Apropos Schweden: Geneigte Leser wissen, dass UNTER.TON nicht nur mit einem Auge auf die dort prosperierende Indie-Szene schielt, sondern jedes Mall basserstaunt ist ob der Fülle an guten und einfallsreichen Alben. Den nächste Kracher liefern uns MFMB mit "Sugar" ab, einem Quasi-Debütalbum. Denn die Band hat bereits als MF/MB anno 2013 "Colossus" eingespielt, dessen Titel beileibe nicht zu viel versprach: Zwei Drummer, dopelter Gesang und viel krachiger Alt-Rock. Dieser findet sich auch auf "Sugar" wieder, dessen Titel aber eher wie ein zynischer Kommentar klingt. Denn für MFMB war die Zeit zwischen "Colossus" und "Sugar" eben alles andere als süß. Nach vielen Gigs hatte die Band Auflösungserscheinungen. Das Line-Up war von einem Kommen und Gehen geprägt. Darüberhinaus befindet sich Sänger Vic in der Transition zu einer non-binären Identität. Alle diese Umstände sind in das Album eingeflossen, was es unglaublich sinnschwer macht. Der voranpreschende Titelsong ist gleichzeitig Blaupause für die weiteren Themen: "Sugar" ist von einem düsteren Existenzialismus durchzogen, und die Verlockung des geringsten Widerstands ist der größte Feind, denn bekanntermaßen trügt dieser Schein. Unter diesem Aspekt mäandern die Stücke zwischen düsterer Angst ("Harvest") und fast schon dekadenter Glam-Stimmung ("Hippy Shake (To Earn Your Love)"). Aber so intensiv und laut wie "Six-figure Income" einem Song über das Raubtier Kapitalismus, hat man MFMB noch nie gehört. Die Band hat diskutiert, ob sie diesen Song überhaupt auf "Sugar" draufpacken sollten. Gott sei Dank haben sie es getan, denn es rundet ein ohnehin perfektes Album genial ab.
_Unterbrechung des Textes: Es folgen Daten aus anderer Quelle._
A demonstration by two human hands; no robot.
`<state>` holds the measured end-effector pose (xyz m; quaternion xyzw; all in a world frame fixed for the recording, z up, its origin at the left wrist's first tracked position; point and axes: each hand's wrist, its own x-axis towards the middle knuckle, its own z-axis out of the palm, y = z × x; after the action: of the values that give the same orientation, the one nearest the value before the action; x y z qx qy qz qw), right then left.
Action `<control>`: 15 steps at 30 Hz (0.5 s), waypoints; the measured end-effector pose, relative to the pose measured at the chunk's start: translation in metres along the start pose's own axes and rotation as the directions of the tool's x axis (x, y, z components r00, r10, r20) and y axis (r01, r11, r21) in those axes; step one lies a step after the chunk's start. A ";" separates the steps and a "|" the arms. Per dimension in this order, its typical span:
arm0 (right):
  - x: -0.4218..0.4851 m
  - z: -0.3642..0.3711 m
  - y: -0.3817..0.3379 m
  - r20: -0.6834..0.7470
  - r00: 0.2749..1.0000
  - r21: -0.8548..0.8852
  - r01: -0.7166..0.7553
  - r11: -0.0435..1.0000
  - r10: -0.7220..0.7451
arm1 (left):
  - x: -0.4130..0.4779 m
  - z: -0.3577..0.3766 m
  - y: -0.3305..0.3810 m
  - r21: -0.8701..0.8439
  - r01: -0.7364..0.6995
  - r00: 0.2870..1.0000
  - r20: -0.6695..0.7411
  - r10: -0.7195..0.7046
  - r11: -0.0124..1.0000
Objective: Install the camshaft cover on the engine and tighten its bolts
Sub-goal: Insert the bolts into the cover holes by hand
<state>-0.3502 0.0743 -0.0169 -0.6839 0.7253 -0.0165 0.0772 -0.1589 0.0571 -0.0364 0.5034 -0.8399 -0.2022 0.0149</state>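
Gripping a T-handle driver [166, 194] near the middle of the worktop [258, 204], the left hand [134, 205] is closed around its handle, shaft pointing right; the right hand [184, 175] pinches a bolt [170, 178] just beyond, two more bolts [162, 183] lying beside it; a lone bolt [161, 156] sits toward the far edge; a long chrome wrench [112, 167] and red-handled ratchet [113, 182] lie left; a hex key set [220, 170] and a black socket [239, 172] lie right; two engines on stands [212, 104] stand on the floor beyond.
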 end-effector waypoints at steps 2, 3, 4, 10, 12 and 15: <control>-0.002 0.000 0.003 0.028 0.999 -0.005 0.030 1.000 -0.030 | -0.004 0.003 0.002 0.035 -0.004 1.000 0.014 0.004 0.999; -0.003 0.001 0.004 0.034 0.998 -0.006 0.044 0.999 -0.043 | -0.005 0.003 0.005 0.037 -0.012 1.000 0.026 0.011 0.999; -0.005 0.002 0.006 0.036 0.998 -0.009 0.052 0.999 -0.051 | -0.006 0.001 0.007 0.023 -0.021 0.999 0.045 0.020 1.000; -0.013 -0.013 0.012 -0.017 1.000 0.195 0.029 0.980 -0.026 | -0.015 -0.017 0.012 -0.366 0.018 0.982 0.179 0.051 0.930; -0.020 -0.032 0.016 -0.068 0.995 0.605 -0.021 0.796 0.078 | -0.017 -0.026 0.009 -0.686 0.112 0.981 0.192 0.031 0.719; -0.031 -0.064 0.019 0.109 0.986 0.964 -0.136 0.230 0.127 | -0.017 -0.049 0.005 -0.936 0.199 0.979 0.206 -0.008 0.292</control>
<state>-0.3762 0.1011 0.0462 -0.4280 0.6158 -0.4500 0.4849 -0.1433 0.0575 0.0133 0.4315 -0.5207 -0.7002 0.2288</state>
In diesem Jahr wird wohl der Eskapismus seine große Renaissance erleben. Die Flucht aus der allzu harschen Realität gelingt sicherlich mit Stella Diana und ihrem so treffend betitelten Werk "Nothing To Expect". Erwarten se nix, aber staunen se Bauklötze. Denn die Band aus Neapel verdingt sich in einen sehr ätherischen Post-Punk mit psychedelischem Hippie-Einschlag, der auf sich selbst zurückgeworfen ist und gleichsam wohlig und melancholisch daherkommt - so wie bei "A New Hope", einem Stück, das natürlich nicht so gedacht war, aber in seinem Titel und der musikalischen Umsetzung so etwas wie den Wunsch nach Frieden und seelischem Ausgleich herbeisehnt. Insgesamt lassen sich die Songs von Stella Diana in sehr entspannten Tempo ansiedeln. Einige Ausnahmen wie das forsch daherkommende "Beleth" bilden da eher die Ausnahme. Wobei auch dieses Stück zwar durch eine nervöse Rhythmussektion und schrammelige Shoegaze-Gitarren besticht, aber durch die verhallte Atmosphäre kaum Aufbegehren anzeigt, sondern eher wie eine nach innen gekehrte Wut wirkt. "Nothing To Expect" bleibt in seiner gesamten Ästhetik ein Mitternachtswerk. Wie ein Spaziergang durch verlassene Straßen einer Großstadt, die in dichtem Nebel eingetaucht ist und die Lichter der Laternen diffus machen, wabert diie Platte scheinbar ziellos durch die Gehörgänge. Ein Ziel verfolgt es jedoch: die Hörerschaft in einen schwebenden Zustand zu versetzen, in dem sich Zeit und Raum aufzulösen scheinen. Und wenn die letzten Riffs vom Closer "Marianne" verklunge sind, ist die Versuchung groß, erneut die Play-Taste zu drücken, auf dass dieser rauschhafte Zustand nie enden möge und die Realität für immer verbanne.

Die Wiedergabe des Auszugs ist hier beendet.